# [Work order]
Apart from the pictures, every entry must be retyped exactly.

# [The data]
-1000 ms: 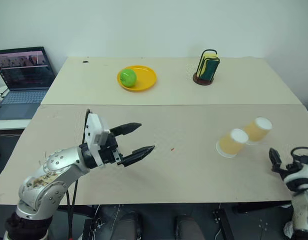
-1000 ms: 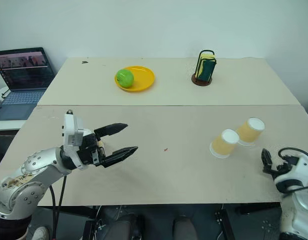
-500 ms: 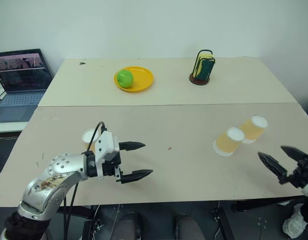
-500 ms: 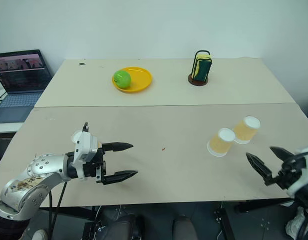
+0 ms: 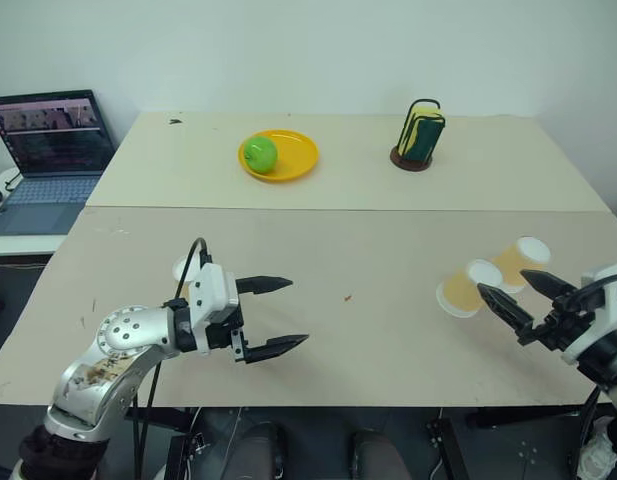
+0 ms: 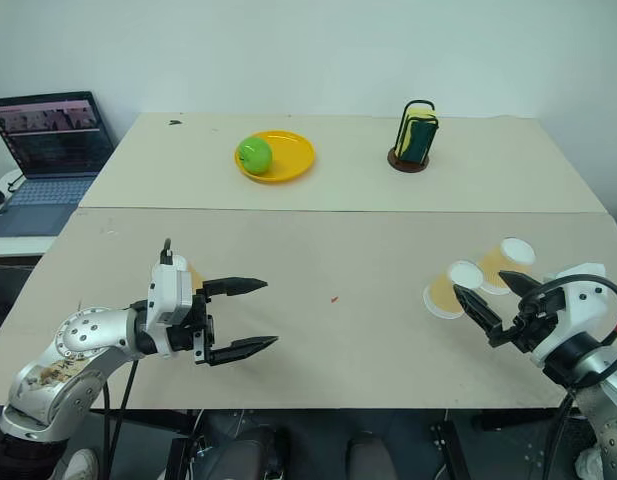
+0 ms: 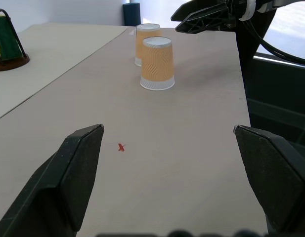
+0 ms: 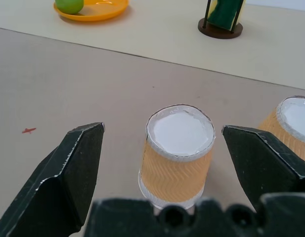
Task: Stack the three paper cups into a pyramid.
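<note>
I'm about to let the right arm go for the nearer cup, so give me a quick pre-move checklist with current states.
1. Right gripper open: ok.
2. Nearer cup lined up between its fingers in the right wrist view: ok.
3. Nearer cup upside down, wide rim on the table: ok.
4. Gap to the second cup wide enough for a finger: cannot tell; they stand close together.
5. Left gripper open, far from both cups: ok.
6. Third cup reachable: cannot tell; it sits mostly hidden behind the left gripper.
</note>
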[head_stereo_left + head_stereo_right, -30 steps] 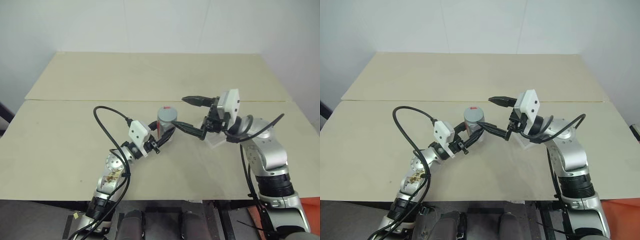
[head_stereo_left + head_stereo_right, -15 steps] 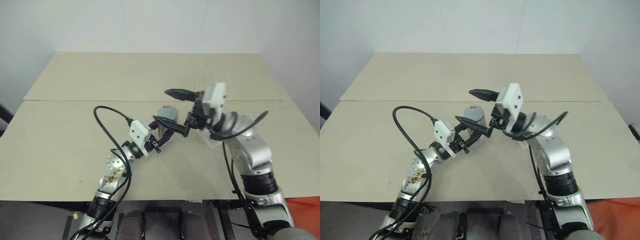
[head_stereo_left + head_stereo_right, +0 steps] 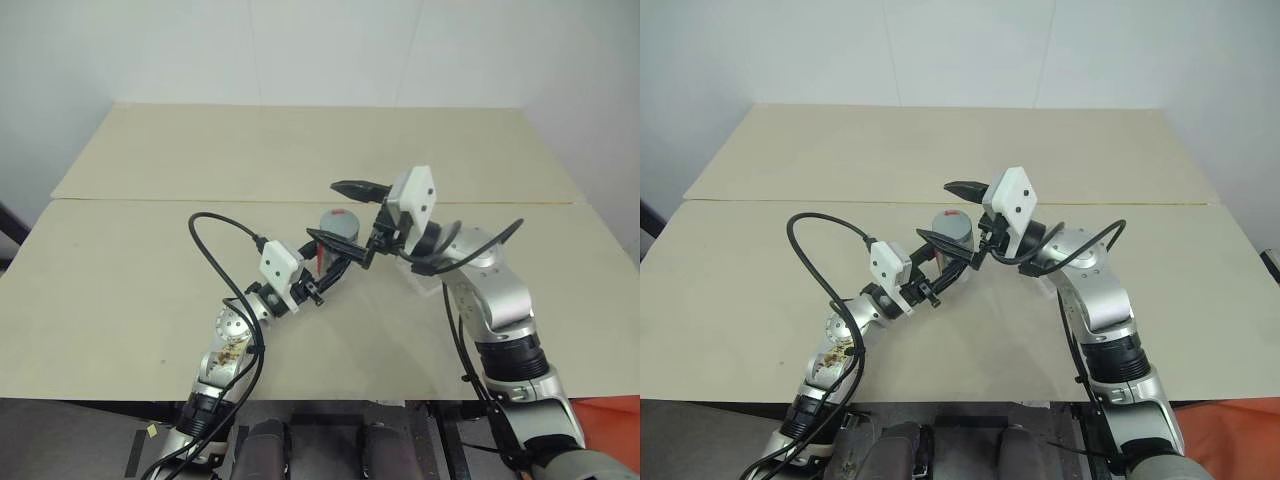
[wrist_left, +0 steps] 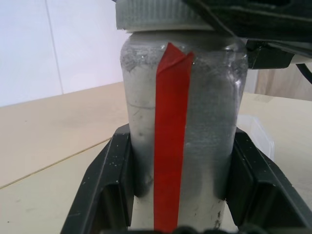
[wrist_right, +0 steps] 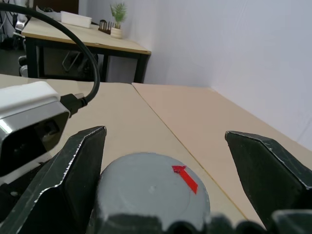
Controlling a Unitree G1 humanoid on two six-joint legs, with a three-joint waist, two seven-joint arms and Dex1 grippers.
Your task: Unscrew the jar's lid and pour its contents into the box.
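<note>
The jar [image 4: 183,122] is silver-grey with a red stripe [image 4: 170,146] running up its side, and its lid [image 5: 152,190] is grey with a small red mark. Black fingers [image 4: 105,190] flank the jar, above a pale beige table [image 3: 130,290].

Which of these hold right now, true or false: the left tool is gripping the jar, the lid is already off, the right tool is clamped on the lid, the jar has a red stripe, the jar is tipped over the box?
1. The left tool is shut on the jar. True.
2. The lid is already off. False: it still sits on top of the jar.
3. The right tool is clamped on the lid. False: its fingers stand wide open on either side of the lid, not closed on it.
4. The jar carries a vertical red stripe. True.
5. The jar is tipped over the box. False: the jar is held upright, and the box lies beside it on the table.
</note>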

# [Solution to the exercise]
-1000 ms: 
-1000 ms: 
-500 ms: 
-500 ms: 
+0 ms: 
+0 ms: 
+0 ms: 
+0 ms: 
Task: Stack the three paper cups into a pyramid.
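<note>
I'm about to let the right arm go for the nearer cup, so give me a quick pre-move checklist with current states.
1. Right gripper open: ok.
2. Nearer cup lined up between its fingers in the right wrist view: ok.
3. Nearer cup upside down, wide rim on the table: ok.
4. Gap to the second cup wide enough for a finger: cannot tell; they stand close together.
5. Left gripper open, far from both cups: ok.
6. Third cup reachable: cannot tell; it sits mostly hidden behind the left gripper.
</note>
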[head_stereo_left + head_stereo_right, -30 steps] 
[head_stereo_left + head_stereo_right, -15 steps] 
[head_stereo_left + head_stereo_right, +0 steps] 
[wrist_left, +0 steps] 
[wrist_right, +0 steps] 
Controlling a Unitree G1 humanoid on two six-joint legs, with a three-joint waist, two seven-joint arms and Dex1 grippers.
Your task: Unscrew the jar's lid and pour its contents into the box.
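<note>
The jar [image 4: 183,122] is silver-grey with a red stripe [image 4: 170,146] running up its side, and its lid [image 5: 152,190] is grey with a small red mark. Black fingers [image 4: 105,190] flank the jar, above a pale beige table [image 3: 130,290].

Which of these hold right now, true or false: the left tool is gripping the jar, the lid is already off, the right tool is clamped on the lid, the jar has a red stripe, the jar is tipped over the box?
1. The left tool is shut on the jar. True.
2. The lid is already off. False: it still sits on top of the jar.
3. The right tool is clamped on the lid. False: its fingers stand wide open on either side of the lid, not closed on it.
4. The jar carries a vertical red stripe. True.
5. The jar is tipped over the box. False: the jar is held upright, and the box lies beside it on the table.
</note>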

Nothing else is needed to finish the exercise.